Each of the following records is to be printed verbatim.

___ DATA IN THIS EXERCISE ___

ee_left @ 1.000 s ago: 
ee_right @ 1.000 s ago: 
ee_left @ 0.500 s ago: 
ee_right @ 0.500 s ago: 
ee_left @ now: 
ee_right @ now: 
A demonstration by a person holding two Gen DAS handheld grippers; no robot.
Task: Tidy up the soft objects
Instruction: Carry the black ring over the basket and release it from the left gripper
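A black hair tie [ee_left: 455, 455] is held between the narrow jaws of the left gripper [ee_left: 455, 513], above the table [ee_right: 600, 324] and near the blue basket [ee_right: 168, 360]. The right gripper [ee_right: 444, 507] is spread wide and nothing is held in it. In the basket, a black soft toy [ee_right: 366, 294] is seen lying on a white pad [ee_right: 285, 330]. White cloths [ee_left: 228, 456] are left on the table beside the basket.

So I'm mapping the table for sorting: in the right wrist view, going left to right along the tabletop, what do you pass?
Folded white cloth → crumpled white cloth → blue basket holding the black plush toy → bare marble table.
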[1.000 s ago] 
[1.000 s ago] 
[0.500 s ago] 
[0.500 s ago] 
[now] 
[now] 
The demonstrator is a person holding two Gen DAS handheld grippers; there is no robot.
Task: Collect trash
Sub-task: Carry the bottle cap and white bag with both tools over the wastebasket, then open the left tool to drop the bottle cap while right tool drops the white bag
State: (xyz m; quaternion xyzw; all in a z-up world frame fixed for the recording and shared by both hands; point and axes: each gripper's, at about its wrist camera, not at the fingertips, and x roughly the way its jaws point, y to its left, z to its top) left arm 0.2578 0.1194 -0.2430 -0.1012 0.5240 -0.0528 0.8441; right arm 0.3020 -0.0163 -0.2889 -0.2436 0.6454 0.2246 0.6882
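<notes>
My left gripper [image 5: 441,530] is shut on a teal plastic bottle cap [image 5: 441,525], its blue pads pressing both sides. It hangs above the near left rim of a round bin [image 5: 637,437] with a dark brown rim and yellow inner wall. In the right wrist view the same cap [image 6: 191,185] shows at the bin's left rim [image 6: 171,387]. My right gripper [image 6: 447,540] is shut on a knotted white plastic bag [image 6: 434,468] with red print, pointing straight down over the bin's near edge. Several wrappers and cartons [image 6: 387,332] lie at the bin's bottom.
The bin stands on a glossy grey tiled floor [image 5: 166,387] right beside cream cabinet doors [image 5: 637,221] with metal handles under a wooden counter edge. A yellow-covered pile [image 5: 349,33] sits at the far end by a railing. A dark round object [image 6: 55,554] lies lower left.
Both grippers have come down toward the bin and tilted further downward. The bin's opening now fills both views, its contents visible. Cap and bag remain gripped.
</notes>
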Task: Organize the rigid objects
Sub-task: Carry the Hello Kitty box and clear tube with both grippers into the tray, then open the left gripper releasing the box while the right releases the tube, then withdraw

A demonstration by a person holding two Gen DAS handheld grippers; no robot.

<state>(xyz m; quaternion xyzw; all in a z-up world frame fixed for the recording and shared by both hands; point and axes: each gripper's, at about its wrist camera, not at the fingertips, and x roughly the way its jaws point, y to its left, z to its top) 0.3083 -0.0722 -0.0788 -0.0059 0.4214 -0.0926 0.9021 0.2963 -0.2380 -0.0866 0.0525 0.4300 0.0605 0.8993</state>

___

[EXERCISE RESPONSE]
ee_left @ 1.000 s ago: 
ee_right @ 1.000 s ago: 
ee_left @ 0.500 s ago: 
ee_right @ 0.500 s ago: 
ee_left @ now: 
ee_right @ now: 
A demonstration by a person holding two Gen DAS handheld grippers; no robot.
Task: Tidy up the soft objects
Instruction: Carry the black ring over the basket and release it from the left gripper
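A black hair tie [ee_left: 455, 455] is held between the narrow jaws of the left gripper [ee_left: 455, 513], above the table [ee_right: 600, 324] and near the blue basket [ee_right: 168, 360]. The right gripper [ee_right: 444, 507] is spread wide and nothing is held in it. In the basket, a black soft toy [ee_right: 366, 294] is seen lying on a white pad [ee_right: 285, 330]. White cloths [ee_left: 228, 456] are left on the table beside the basket.

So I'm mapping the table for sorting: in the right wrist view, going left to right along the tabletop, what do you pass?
Folded white cloth → crumpled white cloth → blue basket holding the black plush toy → bare marble table.
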[1.000 s ago] 
[1.000 s ago] 
[0.500 s ago] 
[0.500 s ago] 
[now] 
[now] 
The demonstrator is a person holding two Gen DAS handheld grippers; there is no robot.
Task: Collect trash
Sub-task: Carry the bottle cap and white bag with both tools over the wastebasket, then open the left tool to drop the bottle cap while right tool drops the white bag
State: (xyz m; quaternion xyzw; all in a z-up world frame fixed for the recording and shared by both hands; point and axes: each gripper's, at about its wrist camera, not at the fingertips, and x roughly the way its jaws point, y to its left, z to its top) left arm 0.2578 0.1194 -0.2430 -0.1012 0.5240 -0.0528 0.8441; right arm 0.3020 -0.0163 -0.2889 -0.2436 0.6454 0.2246 0.6882
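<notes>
My left gripper [image 5: 441,530] is shut on a teal plastic bottle cap [image 5: 441,525], its blue pads pressing both sides. It hangs above the near left rim of a round bin [image 5: 637,437] with a dark brown rim and yellow inner wall. In the right wrist view the same cap [image 6: 191,185] shows at the bin's left rim [image 6: 171,387]. My right gripper [image 6: 447,540] is shut on a knotted white plastic bag [image 6: 434,468] with red print, pointing straight down over the bin's near edge. Several wrappers and cartons [image 6: 387,332] lie at the bin's bottom.
The bin stands on a glossy grey tiled floor [image 5: 166,387] right beside cream cabinet doors [image 5: 637,221] with metal handles under a wooden counter edge. A yellow-covered pile [image 5: 349,33] sits at the far end by a railing. A dark round object [image 6: 55,554] lies lower left.
Both grippers have come down toward the bin and tilted further downward. The bin's opening now fills both views, its contents visible. Cap and bag remain gripped.
</notes>
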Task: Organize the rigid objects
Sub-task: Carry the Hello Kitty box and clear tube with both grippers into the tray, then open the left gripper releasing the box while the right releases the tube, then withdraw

A demonstration by a person holding two Gen DAS handheld grippers; no robot.

<state>(xyz m; quaternion xyzw; all in a z-up world frame fixed for the recording and shared by both hands; point and axes: each gripper's, at about its wrist camera, not at the fingertips, and x roughly the way its jaws point, y to its left, z to its top) 0.3083 -0.0722 -0.0788 -0.0059 0.4214 -0.0926 0.9021 0.2963 -0.2380 -0.0866 0.0525 0.4300 0.0605 0.8993</state>

The answer given above is the complete response.